Besides, taking their cue from ground-breaking research by M.Reddy, E.Rosch, G.Lakoff, M.Turner, M.Johnson and others [Reddy, Rosch, Lakoff], cognitive scientists have redefined metaphor by showing that generalizations governing poetic metaphorical expressions are not part of language but of thought and apply not only to literary, but ordinary, everyday language as well [Lakoff, 1992]. Within this theoretical framework, metaphor is understood as any mapping (Ukr. “проекція”) between normally separate conceptual domains (spheres). The purpose of this mapping is to structure an abstract and unfamiliar domain in terms of one that is less abstract and more familiar. What is revealing is that many of the most basic concepts in our conceptual system are also normally comprehended via metaphor – concepts like time, quantity, state, movement, change, action, etc. Let us consider, for example, how Lakoff interprets anger in terms of one of possible mappings, notably as ANGER IS FIRE5:
Those are inflammatory remarks. She was doing a slow burn. He was breathing fire. Your insincere apology just added fuel to the fire. Afer the argument, Dave was smoldering for days. That kindled my ire. Boy, am I burned up! He was consumed by his anger. |
These metaphors highlight the cause of anger (kindle, inflame), the intensity and duration (slow burn, smoldering, burned up), the danger to others (breathing fire), and the damage to the angry person (consumed) [Lakoff, 1990 : 388]. The overlap between the effects of angry behavior and an angry person, on the one hand, and the characteristics and effects of fire provides a basis for these metaphors.
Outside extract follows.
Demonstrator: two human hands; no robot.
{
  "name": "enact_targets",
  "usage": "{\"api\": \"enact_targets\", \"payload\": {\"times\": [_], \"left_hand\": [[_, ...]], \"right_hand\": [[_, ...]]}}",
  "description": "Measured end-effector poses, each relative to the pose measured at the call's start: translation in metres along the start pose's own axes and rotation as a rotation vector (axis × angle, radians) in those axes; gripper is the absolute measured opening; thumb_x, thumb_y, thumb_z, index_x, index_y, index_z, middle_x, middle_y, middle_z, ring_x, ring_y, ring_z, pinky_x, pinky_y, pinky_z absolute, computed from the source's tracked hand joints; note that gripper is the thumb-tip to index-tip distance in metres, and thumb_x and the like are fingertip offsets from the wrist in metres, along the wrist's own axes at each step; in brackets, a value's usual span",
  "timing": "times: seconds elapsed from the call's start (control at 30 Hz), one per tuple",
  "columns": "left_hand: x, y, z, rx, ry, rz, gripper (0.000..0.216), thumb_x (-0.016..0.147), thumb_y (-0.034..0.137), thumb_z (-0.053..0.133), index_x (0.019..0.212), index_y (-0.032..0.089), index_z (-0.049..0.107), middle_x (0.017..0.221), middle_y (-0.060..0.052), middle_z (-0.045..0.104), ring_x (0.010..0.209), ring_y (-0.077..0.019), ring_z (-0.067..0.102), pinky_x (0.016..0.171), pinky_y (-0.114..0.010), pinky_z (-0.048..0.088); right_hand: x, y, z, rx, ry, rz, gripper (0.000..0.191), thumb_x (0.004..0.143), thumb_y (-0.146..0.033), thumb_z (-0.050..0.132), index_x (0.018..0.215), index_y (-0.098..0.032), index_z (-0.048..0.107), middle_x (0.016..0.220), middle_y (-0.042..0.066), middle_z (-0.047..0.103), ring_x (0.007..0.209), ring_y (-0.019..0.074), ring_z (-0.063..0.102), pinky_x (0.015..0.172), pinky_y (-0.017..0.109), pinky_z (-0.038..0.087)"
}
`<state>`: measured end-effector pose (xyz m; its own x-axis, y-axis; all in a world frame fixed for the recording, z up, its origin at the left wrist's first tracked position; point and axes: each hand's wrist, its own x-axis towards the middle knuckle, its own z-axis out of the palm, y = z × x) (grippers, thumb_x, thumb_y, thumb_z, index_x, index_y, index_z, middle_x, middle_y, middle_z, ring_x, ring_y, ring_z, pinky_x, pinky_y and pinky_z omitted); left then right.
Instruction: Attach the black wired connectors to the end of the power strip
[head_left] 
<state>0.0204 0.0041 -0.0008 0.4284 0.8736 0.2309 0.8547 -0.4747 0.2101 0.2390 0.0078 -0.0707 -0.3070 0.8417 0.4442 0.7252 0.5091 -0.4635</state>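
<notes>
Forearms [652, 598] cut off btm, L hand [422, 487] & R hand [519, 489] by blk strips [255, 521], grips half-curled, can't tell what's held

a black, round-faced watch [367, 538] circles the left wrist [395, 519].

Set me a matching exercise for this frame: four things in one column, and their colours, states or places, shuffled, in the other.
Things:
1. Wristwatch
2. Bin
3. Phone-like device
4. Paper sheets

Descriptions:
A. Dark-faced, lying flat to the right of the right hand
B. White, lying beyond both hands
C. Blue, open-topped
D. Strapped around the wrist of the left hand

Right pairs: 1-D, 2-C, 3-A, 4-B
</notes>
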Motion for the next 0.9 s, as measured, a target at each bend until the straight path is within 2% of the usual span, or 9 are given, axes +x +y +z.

Lakoff argues that a feeling (in our case, anger) has a rich conceptual structure and the nature of metaphors that represent emotions is closely linked to our bodily experiences. This basically means that there is an objective basis for conceptual metaphorical expressions and that they are, therefore, motivated. This, of course, goes against the grain of many traditional approaches to meaning and motivation behind meaning (in idioms, for example) and has necessitated a drastic overhaul of the question of motivation behind words’ and expressions’ meanings.
Research in cognitive linguistics has been brought to bear on many areas of lexicological analysis, most notably patterns governing polysemy, generalizations governing novel metaphorical language, processes of semantic change and metaphor and metonymy in general. All these patterns are ultimately crucial for word semantics.